Photo credit: Komaza

Type: Forest Financial instrument: Debt and private equity
Region of interest: Africa Proof of concept: In progress
Blueprint owner: Komaza

 

In a nutshell

In Africa, 65% of land has been affected by degradation and 3 million hectares of forest are lost annually. Wood consumption is the leading cause of forest degradation, driven by urbanization and increasing local demand for wood products.
Smallholder forestry presents a critical opportunity for meeting the growing demand for domestic wood consumption and mitigating the threat posed by deforestation and ecosystem degradation. Komaza has developed plans for a Smallholder Forestry Vehicle (SFV), which seeks to reduce the overall cost of capital by separating the risks of the longest, least risky growth stage from the risks of the establishment and harvesting stages.

 

Investment and operating model

The Operating Company (i.e. Komaza) works with smallholders and provides them with training, planting inputs, maintenance support, harvesting services, and a guaranteed market for trees. It then sells a portfolio of tree production contracts to the SFV, in exchange for an upfront payment which helps the Company to recycle the initial investments made in planting. Each SFV portfolio will comprise 1–3 vintage years of tree contracts.

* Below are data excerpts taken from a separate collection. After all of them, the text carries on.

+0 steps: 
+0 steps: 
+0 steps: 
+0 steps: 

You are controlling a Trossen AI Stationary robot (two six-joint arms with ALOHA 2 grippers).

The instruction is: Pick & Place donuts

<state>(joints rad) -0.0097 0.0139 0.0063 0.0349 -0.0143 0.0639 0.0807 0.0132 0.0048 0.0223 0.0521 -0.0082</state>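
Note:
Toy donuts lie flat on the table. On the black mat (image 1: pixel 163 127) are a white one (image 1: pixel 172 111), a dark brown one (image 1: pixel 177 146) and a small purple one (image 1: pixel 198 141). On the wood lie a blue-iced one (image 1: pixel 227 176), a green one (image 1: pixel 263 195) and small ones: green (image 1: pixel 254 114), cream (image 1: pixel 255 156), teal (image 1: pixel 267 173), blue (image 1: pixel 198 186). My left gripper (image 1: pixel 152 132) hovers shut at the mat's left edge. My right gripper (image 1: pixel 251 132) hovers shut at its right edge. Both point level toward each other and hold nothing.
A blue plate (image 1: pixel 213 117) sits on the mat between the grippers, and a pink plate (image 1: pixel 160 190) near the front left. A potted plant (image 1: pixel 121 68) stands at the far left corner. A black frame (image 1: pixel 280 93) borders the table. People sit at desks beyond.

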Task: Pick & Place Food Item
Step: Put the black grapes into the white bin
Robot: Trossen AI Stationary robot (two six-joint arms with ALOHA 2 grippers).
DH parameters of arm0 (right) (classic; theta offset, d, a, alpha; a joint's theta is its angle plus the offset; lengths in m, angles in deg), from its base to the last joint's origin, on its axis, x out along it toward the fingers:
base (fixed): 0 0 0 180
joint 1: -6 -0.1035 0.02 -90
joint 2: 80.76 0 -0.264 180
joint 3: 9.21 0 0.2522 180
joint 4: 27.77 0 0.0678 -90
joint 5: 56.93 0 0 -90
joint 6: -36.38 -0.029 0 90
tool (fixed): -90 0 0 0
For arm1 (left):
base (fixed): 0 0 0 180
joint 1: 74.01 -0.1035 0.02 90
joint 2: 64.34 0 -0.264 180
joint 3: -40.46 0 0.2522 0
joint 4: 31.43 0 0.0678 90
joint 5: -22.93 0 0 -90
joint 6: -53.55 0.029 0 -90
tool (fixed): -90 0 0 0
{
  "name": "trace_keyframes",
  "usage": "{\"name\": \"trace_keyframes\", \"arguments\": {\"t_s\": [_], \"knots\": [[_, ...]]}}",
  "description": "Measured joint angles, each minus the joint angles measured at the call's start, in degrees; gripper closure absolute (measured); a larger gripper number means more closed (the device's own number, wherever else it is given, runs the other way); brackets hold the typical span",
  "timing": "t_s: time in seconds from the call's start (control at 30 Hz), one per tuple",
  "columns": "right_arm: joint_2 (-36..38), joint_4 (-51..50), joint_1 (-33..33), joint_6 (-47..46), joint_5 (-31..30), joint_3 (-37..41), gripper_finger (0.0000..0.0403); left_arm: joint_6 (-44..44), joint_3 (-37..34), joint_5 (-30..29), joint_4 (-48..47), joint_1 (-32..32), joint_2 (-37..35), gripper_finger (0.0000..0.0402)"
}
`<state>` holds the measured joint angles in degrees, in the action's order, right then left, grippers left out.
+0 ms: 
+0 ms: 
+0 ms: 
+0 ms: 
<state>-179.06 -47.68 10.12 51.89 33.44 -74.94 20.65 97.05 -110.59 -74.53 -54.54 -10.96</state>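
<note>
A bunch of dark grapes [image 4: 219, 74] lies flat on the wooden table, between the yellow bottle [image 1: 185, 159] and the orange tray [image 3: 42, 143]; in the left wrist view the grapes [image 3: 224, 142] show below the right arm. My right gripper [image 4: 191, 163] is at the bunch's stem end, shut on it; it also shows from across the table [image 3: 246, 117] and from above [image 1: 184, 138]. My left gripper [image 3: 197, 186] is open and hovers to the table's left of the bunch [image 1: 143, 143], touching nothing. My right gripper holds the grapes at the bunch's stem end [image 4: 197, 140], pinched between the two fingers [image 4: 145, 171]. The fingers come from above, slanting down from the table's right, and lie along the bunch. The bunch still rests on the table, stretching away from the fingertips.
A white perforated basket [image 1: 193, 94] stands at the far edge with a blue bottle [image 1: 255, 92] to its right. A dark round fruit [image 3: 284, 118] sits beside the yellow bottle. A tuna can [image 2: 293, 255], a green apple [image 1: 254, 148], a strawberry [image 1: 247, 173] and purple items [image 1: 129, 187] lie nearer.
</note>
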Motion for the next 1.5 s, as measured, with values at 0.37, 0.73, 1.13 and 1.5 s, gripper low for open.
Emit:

The SFV is financed by debt and equity investors. The proceeds from the investors finance the maintenance of the trees until harvest time, as well as enable the Company to scale its operations. Cash flows are driven by the tree vintages included in the SFV, as well as by the thinning regime and harvesting cycles.

The SFV is a closed-end vehicle with a duration of 12 years, with a possible extension of 2–3 years.
The Company buys back the tree production contracts prior to final harvest at a fair price, calculated using valuation methods agreed at initial investment. The Company is then responsible for the harvest, farmer compensation, transport, processing, and final market sales.

 

Impact measurement

The SFV will enhance climate resilience and biodiversity benefits by restoring degraded land, and will improve socioeconomic resilience by helping smallholder farmers to absorb the shocks of climate events. Key outcome indicators include the number of farmers employed, trees planted, hectares of land under cultivation, the reduction of deforestation (including loss of mangroves), farmer income, and farm income.

 

Scalability and replication

The instrument will first be deployed in Kenya. Following the successful implementation of the proof of concept facility, the Company will seek to launch follow-on vehicles every 3-5 years, each around USD 50–100 million in size and covering 7,000–15,000 hectares of planting at a time.

Increased operations in Kenya and expansion into neighboring markets such as Ethiopia, Mozambique, Rwanda, Tanzania, and Uganda is possible.